**Exercise:** Print the data that follows exactly.
==========
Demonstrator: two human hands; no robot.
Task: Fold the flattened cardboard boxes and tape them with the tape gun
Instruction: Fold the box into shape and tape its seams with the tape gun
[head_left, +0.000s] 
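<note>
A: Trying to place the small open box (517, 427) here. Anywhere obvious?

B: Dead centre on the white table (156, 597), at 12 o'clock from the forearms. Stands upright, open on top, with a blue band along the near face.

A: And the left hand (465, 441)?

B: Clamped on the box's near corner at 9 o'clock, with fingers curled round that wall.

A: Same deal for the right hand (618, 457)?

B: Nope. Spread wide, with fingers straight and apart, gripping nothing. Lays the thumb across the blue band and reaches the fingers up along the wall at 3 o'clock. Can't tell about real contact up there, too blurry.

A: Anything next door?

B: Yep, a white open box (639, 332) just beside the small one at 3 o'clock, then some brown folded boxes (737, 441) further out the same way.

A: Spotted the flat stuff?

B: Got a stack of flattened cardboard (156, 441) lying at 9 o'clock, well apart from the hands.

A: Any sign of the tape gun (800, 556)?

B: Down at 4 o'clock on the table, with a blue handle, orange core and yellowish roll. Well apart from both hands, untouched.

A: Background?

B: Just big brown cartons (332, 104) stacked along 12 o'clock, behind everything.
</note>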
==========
**Response area:**
Demonstrator: two human hands; no robot.
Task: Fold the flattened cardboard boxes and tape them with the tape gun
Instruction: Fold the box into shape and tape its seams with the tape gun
[head_left, +0.000s] 
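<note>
A: Trying to place the small open box (517, 427) here. Anywhere obvious?

B: Dead centre on the white table (156, 597), at 12 o'clock from the forearms. Stands upright, open on top, with a blue band along the near face.

A: And the left hand (465, 441)?

B: Clamped on the box's near corner at 9 o'clock, with fingers curled round that wall.

A: Same deal for the right hand (618, 457)?

B: Nope. Spread wide, with fingers straight and apart, gripping nothing. Lays the thumb across the blue band and reaches the fingers up along the wall at 3 o'clock. Can't tell about real contact up there, too blurry.

A: Anything next door?

B: Yep, a white open box (639, 332) just beside the small one at 3 o'clock, then some brown folded boxes (737, 441) further out the same way.

A: Spotted the flat stuff?

B: Got a stack of flattened cardboard (156, 441) lying at 9 o'clock, well apart from the hands.

A: Any sign of the tape gun (800, 556)?

B: Down at 4 o'clock on the table, with a blue handle, orange core and yellowish roll. Well apart from both hands, untouched.

A: Background?

B: Just big brown cartons (332, 104) stacked along 12 o'clock, behind everything.
</note>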

The output above is complete as it stands.